### [TASK TO COMPLETE]
Send back the line that contains "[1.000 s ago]" and all lines following it through the end of the data below, exactly, omitting pictures.

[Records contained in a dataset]
___

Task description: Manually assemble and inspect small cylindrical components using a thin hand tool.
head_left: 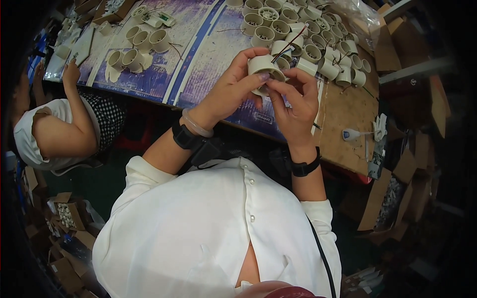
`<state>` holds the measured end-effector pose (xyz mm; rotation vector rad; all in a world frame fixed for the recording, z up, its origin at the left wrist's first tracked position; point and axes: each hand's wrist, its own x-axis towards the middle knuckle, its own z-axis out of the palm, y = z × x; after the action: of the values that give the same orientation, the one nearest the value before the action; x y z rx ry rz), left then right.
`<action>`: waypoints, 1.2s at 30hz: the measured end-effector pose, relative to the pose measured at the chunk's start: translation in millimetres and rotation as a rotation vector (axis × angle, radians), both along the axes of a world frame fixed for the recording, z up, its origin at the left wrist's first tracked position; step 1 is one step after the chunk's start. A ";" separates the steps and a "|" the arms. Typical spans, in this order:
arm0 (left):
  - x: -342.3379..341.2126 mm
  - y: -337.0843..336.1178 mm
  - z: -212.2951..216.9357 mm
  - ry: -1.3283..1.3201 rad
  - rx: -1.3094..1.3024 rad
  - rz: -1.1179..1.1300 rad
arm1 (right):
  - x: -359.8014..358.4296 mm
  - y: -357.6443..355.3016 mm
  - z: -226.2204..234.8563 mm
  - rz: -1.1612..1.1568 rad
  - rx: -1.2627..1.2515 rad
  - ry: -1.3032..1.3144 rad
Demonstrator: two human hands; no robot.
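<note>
Above the table edge I hold a white plastic cylindrical housing (pixel 261 63), tilted so that its open end faces toward my right hand. My left hand (pixel 237 82) is closed around its left side, the thumb pressed at the rim. The fingers of my right hand (pixel 296 99) are pinched together at the housing's opening; whatever small part they may hold is hidden. Thin red and dark wires (pixel 289 43) rise just behind the housing, and I cannot tell whether they belong to it. Many similar white cups (pixel 312 52) crowd the table beyond my hands.
More white cups (pixel 141 40) stand on the left of the printed purple-and-white table top (pixel 198 64). A small white bottle (pixel 351 134) lies on the brown board at right. Cardboard boxes (pixel 387 198) flank the table. Another person (pixel 64 124) sits at the left.
</note>
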<state>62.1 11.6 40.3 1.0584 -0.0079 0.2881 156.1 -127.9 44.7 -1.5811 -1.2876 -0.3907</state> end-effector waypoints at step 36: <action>1.2 5.6 -8.5 -0.318 0.714 0.453 | -12.6 -0.9 12.1 0.166 0.162 0.662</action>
<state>63.2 17.2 31.8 1.7102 -0.1684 0.9082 143.6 -128.8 56.8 -1.2952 -0.8361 0.1317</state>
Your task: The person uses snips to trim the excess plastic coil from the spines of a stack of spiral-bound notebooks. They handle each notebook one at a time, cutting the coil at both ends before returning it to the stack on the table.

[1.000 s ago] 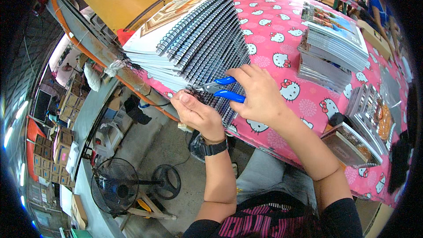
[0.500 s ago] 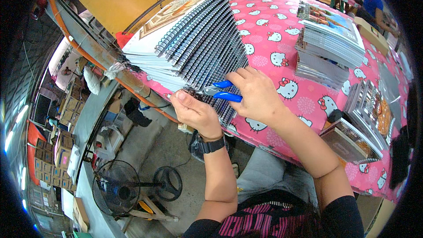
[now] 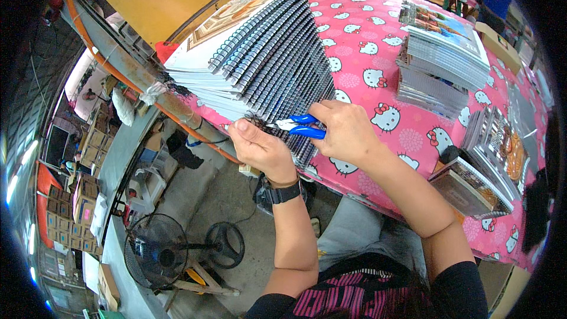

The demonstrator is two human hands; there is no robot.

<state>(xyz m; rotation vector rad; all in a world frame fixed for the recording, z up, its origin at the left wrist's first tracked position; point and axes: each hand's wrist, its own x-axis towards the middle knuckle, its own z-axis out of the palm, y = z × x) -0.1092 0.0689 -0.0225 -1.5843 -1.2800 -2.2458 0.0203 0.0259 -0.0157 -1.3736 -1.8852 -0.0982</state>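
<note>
A tall, fanned stack of spiral-bound books [image 3: 277, 53] stands at the table's left edge, dark coils facing right. At the stack's near end my left hand [image 3: 260, 147] is closed, thumb and fingers pinching the corner of a low book beside a dark tangle of coil ends [image 3: 257, 121]. Its fingertips are partly hidden. My right hand [image 3: 348, 130] grips blue-handled pliers [image 3: 306, 132], probably cutters. Their metal jaws point left at the coil ends just by my left thumb. Whether the jaws touch a wire I cannot tell.
A pink patterned cloth [image 3: 378, 165] covers the table. More books [image 3: 443, 53] are stacked at the right, with spiral-bound ones [image 3: 472, 183] nearer me. Below the left edge are a black fan [image 3: 156, 251] and an orange hose [image 3: 77, 20] along a beam.
My right hand and the pliers have shifted slightly down, and the blue handles are a little closer together. My left hand stays at the same corner.
</note>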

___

### [SOLUTION TO THE PROBLEM]
[1.000 s ago] 
[0.500 s ago] 
[now] 

The demonstrator is two human hands; there is no robot.

<state>(xyz m; rotation vector rad; all in a world frame fixed for the recording, z up, its origin at the left wrist's first tracked position; point and axes: each hand's wrist, its own x-axis towards the middle knuckle, its own z-axis out of the palm, y = z × x) -0.1092 0.0689 -0.0225 -1.5843 -1.2800 -2.2458 0.0203 0.0259 -0.0157 -1.3736 -1.8852 -0.0982</state>
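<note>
A tall, fanned stack of spiral-bound books [image 3: 277, 53] stands at the table's left edge, dark coils facing right. At the stack's near end my left hand [image 3: 260, 147] is closed, thumb and fingers pinching the corner of a low book beside a dark tangle of coil ends [image 3: 257, 121]. Its fingertips are partly hidden. My right hand [image 3: 348, 130] grips blue-handled pliers [image 3: 306, 132], probably cutters. Their metal jaws point left at the coil ends just by my left thumb. Whether the jaws touch a wire I cannot tell.
A pink patterned cloth [image 3: 378, 165] covers the table. More books [image 3: 443, 53] are stacked at the right, with spiral-bound ones [image 3: 472, 183] nearer me. Below the left edge are a black fan [image 3: 156, 251] and an orange hose [image 3: 77, 20] along a beam.
My right hand and the pliers have shifted slightly down, and the blue handles are a little closer together. My left hand stays at the same corner.
</note>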

Nothing more is needed for this exercise.